Socially Unacceptable, Yet Highly Effective: The Tale of Medical Marijuana

Marijuana, or Cannabis, is one of the most widely used illicit drugs in countries throughout the world. THC, the psychoactive element found in recreational (and some medical) marijuana is responsible for giving a user the “high” effect.
How does it work?
While it was long thought that the psychotropic effects of THC resulted from interference with membrane fluidity, it has now been found that cannabinoid activity is highly selective and there are actually specific cannabinoid receptors (CBRs – CB1 and CB2) and their associated ligands that THC binds to. This causes an intracellular signaling cascade resulting in the typical associated effects of marijuana.
Endocannabinoid System
Intrigued by the discovery of CBRs, researchers speculated that an endogenous cannabinoid-like substance might exist.

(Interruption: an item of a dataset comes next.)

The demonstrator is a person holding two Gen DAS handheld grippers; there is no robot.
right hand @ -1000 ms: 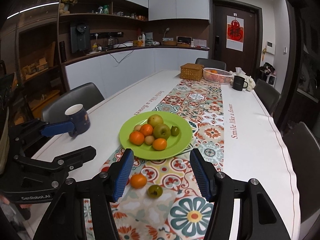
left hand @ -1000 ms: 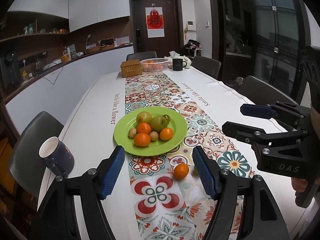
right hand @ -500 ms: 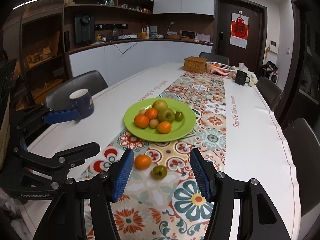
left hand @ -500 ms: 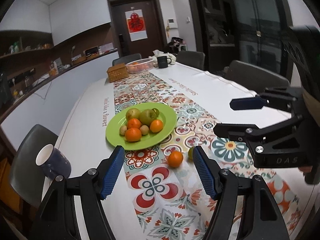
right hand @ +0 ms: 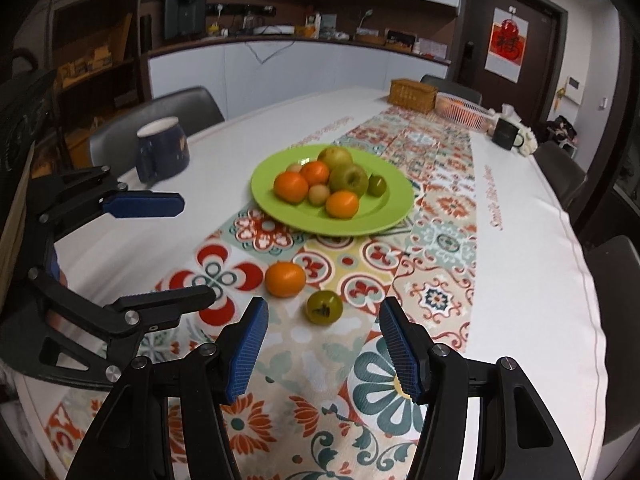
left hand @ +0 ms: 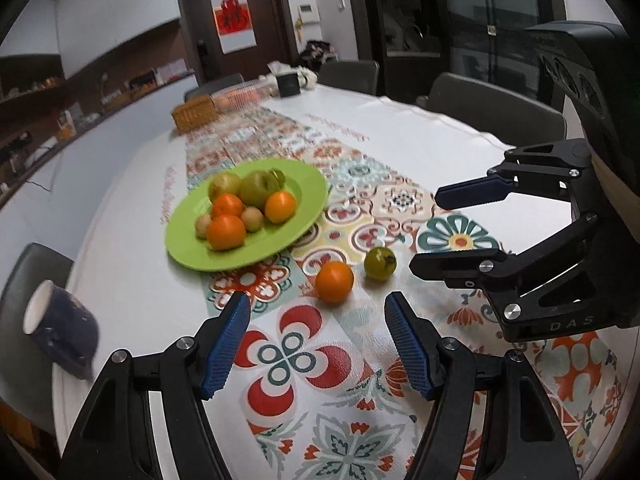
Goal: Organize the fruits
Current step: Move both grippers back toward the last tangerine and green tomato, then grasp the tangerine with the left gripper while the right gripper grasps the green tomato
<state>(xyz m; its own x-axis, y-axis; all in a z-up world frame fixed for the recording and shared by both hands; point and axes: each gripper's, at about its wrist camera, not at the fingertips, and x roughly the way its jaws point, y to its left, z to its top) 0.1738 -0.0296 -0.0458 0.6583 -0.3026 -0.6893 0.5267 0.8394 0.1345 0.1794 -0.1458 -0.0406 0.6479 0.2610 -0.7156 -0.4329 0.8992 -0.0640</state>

This is exactly what they found. In fact, our body produces two main endogenous cannabinoids: 2 – arachidonoylglycerol (2-AG) and anandamide (AEA).
Even more interesting, is that natural and synthetic cannabinoids, physiologically and pharmacologically, were found to have similar properties to AEA and 2-AG, such as analgesia, motor depression, catalepsy, hypothermia, reduced emesis, etc.

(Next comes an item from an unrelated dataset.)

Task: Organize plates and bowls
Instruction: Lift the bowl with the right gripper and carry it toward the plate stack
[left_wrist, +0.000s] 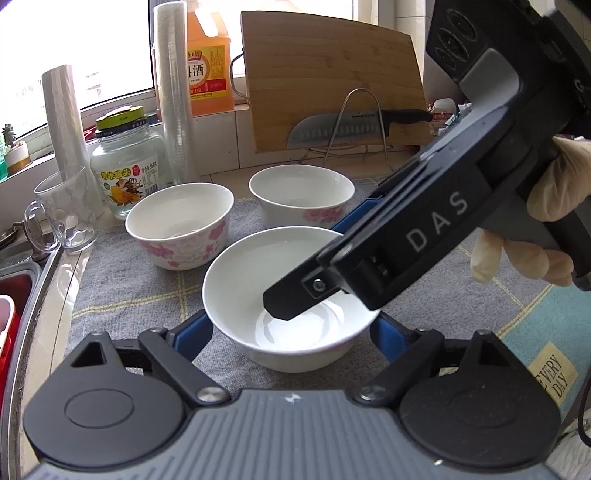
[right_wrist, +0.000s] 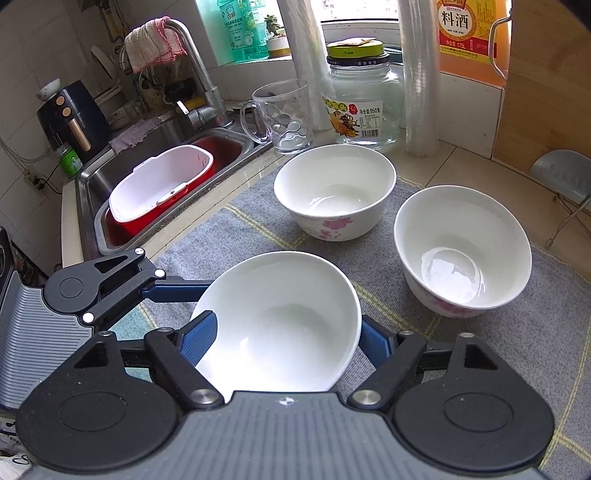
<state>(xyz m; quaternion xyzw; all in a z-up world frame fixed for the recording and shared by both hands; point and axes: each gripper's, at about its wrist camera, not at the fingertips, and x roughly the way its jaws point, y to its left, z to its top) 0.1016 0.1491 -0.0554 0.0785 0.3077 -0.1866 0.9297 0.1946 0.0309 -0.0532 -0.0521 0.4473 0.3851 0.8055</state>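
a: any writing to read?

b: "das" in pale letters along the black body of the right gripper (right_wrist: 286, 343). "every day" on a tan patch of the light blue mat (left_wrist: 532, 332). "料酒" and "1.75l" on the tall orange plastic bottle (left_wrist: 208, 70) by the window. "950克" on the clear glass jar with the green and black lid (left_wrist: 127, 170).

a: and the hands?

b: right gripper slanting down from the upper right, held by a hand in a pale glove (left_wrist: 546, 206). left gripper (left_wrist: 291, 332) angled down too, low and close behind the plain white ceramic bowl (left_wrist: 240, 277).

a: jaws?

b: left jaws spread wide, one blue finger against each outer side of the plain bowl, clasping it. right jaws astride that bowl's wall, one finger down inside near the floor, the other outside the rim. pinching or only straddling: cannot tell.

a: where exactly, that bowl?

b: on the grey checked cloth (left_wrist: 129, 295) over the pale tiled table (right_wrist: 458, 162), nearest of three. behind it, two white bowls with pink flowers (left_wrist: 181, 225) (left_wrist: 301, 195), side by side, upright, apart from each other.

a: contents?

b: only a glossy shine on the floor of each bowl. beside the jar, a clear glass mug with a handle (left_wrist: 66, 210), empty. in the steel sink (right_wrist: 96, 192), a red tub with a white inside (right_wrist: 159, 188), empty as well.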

These compounds, AEA and 2-AG, are produced by the body as needed and can serve vital biological functions. Quite obviously, they do not produce the same “high” effect as synthetic or natural cannabinoids.
Medical vs. Recreational Marijuana
It is quite evident that the functions of 2-AG and AEA are physiologically critical. Pain relief, anti-epileptic, reduced vomiting – these all seem like good functions to have. And it has been proven that synthetic and natural cannabinoids, such as marijuana, have many of these same effects.
So why are we so resistant to the idea of medical marijuana?
I know this is not the case for everyone, but many individuals I have spoken to are hesitant when it comes to the idea of medical marijuana. The fact is, many of these individuals are uninformed. I too fell into that category at one point.
The distinction must be made that the use of medical marijuana is not just “patient’s stitting around, getting high to feel better.” Silly as that image may seem, that is what many people think. And this associated stigma can keep us from bringing to the medical forefront a highly effective medicine – yes, marijuana as medicine.
That fact is that medical marijuana, if prescribed and use properly, is not meant to cause any “high” at all.  In fact, most patients that use marijuana medically don’t want the high. If they are taking this medicine morning, noon and night, or even once a day, they don’t want to get “high” every time they do. Imagine getting “high” whenever you took your daily vitamin, or a Tylenol.  Though that may sound appealing to some, to many it is a nightmare. As such, doctors are very particular in the amounts they prescribe to their patients.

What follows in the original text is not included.